The realization wasn’t a faceplant into a brick wall; it came slowly like a turtle trekking across I-95 in the middle of work traffic. “Then why have I…?”

There was a softness in his gaze; a serious longing for me to understand him. His voice was gentle with a twinge of sadness. “Because you’ve romanticized it.”

I couldn’t tear my eyes away from his face. Well geez, ok! Punch me in the throat why don’t you? With all this pain, what else is there to do?

I don’t remember the rest of the session; I can’t recall if I threw a pillow at him immediately after or let some time pass before pelting him, but that part has stuck with me.

***

I’ve cried, periodically, for the majority of the day. I’m almost to the point of tears now. 

I’m not supposed to yearn for this; I know better. 

And yet, the siren song has been increasing in volume for the past week, the past few days; this is annoying. Next week is a trauma anniversary—that lasts the whole week—and I don’t know how long the tune will last this time.

Changing My View

No one comes running for the girl who cries “suicide” and still continues to live. After a while, voices fade and she’s left alone with all her dark everything.
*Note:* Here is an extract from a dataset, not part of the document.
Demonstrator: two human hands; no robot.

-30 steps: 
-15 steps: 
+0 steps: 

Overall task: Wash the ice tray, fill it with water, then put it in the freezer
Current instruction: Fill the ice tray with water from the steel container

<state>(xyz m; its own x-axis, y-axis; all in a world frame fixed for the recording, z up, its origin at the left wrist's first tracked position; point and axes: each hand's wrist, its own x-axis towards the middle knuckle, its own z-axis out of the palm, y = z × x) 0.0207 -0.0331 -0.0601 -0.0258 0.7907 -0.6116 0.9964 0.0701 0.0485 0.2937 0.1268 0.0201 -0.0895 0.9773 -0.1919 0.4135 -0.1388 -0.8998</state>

I’m finding that the way out is through fixing my eyes on Truth, on Jesus; worshipping my way out even, or especially, when I don’t feel like it. Having a mindset of thankfulness, even if it’s something as small as “I’m thankful for the wind and the beauty of the midmorning sky in this moment,” is paramount to have when you’ve been hyperfocused on coping, suicide, and death.

My prayer now, and especially for the week ahead, is a simple one: Please keep me, Lord. Help me to trust You and walk with You, hand-in-hand.